All of the entries are to be repeated exactly, with no pictures included.

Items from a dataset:
● ● ● ● ●

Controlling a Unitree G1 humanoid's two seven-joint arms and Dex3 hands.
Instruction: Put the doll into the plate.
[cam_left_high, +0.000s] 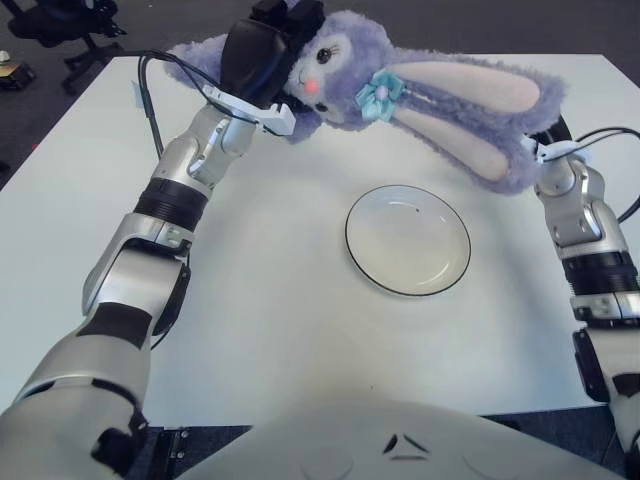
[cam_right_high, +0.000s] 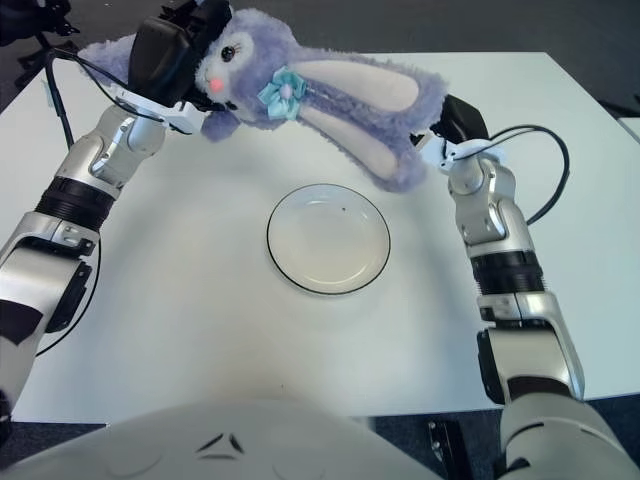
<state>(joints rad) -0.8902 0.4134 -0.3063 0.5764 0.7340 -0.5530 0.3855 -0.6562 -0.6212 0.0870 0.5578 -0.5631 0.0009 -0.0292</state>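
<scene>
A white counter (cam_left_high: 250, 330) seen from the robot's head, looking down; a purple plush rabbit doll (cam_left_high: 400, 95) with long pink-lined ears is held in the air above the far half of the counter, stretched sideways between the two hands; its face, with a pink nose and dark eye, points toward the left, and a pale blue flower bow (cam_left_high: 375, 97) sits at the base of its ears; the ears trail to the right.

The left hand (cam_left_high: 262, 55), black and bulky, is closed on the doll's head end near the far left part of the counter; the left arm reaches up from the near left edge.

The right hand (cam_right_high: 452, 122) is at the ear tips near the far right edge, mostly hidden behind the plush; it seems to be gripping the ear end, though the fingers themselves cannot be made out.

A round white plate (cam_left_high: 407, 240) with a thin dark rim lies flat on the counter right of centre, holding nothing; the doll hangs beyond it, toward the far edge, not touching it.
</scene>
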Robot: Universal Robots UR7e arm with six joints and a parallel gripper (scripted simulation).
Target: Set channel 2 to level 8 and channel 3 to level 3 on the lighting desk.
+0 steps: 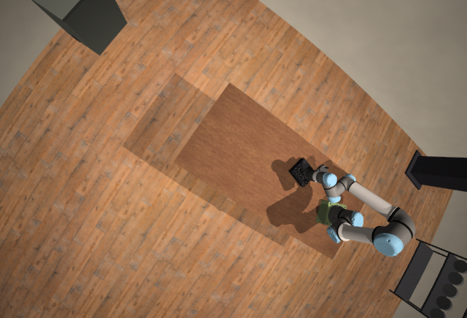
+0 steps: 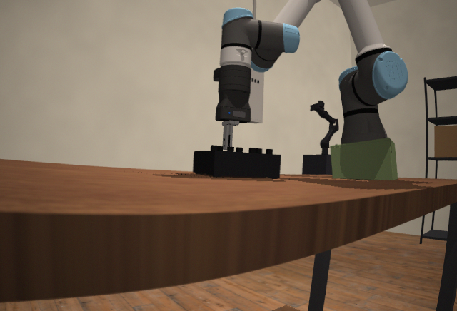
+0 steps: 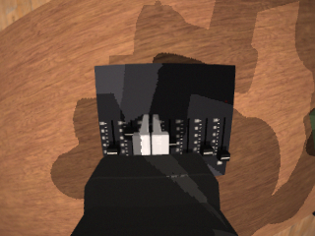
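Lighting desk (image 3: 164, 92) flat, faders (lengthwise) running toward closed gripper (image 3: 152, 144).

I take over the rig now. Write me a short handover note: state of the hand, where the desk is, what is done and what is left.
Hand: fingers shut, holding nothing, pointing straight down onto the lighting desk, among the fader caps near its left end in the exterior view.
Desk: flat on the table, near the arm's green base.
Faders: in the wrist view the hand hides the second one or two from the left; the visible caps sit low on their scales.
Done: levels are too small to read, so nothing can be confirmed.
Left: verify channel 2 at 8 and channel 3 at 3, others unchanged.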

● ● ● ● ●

**TASK RESULT:**
Controlling a Unitree G1 humanoid's two seven-joint arms and Dex3 hands.
Instruction: Put the doll into the plate.
[cam_left_high, +0.000s] 
[cam_right_high, +0.000s] 
<state>(joints rad) -0.8902 0.4134 -0.3063 0.5764 0.7340 -0.5530 0.3855 -0.6562 -0.6212 0.0870 0.5578 -0.5631 0.0009 -0.0292</state>
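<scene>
A white counter (cam_left_high: 250, 330) seen from the robot's head, looking down; a purple plush rabbit doll (cam_left_high: 400, 95) with long pink-lined ears is held in the air above the far half of the counter, stretched sideways between the two hands; its face, with a pink nose and dark eye, points toward the left, and a pale blue flower bow (cam_left_high: 375, 97) sits at the base of its ears; the ears trail to the right.

The left hand (cam_left_high: 262, 55), black and bulky, is closed on the doll's head end near the far left part of the counter; the left arm reaches up from the near left edge.

The right hand (cam_right_high: 452, 122) is at the ear tips near the far right edge, mostly hidden behind the plush; it seems to be gripping the ear end, though the fingers themselves cannot be made out.

A round white plate (cam_left_high: 407, 240) with a thin dark rim lies flat on the counter right of centre, holding nothing; the doll hangs beyond it, toward the far edge, not touching it.
</scene>
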Robot: Universal Robots UR7e arm with six joints and a parallel gripper (scripted simulation).
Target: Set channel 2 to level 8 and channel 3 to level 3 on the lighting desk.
+0 steps: 
+0 steps: 
+0 steps: 
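Lighting desk (image 3: 164, 92) flat, faders (lengthwise) running toward closed gripper (image 3: 152, 144).

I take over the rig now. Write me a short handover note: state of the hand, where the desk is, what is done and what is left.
Hand: fingers shut, holding nothing, pointing straight down onto the lighting desk, among the fader caps near its left end in the exterior view.
Desk: flat on the table, near the arm's green base.
Faders: in the wrist view the hand hides the second one or two from the left; the visible caps sit low on their scales.
Done: levels are too small to read, so nothing can be confirmed.
Left: verify channel 2 at 8 and channel 3 at 3, others unchanged.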

No part of the exercise remains unanswered.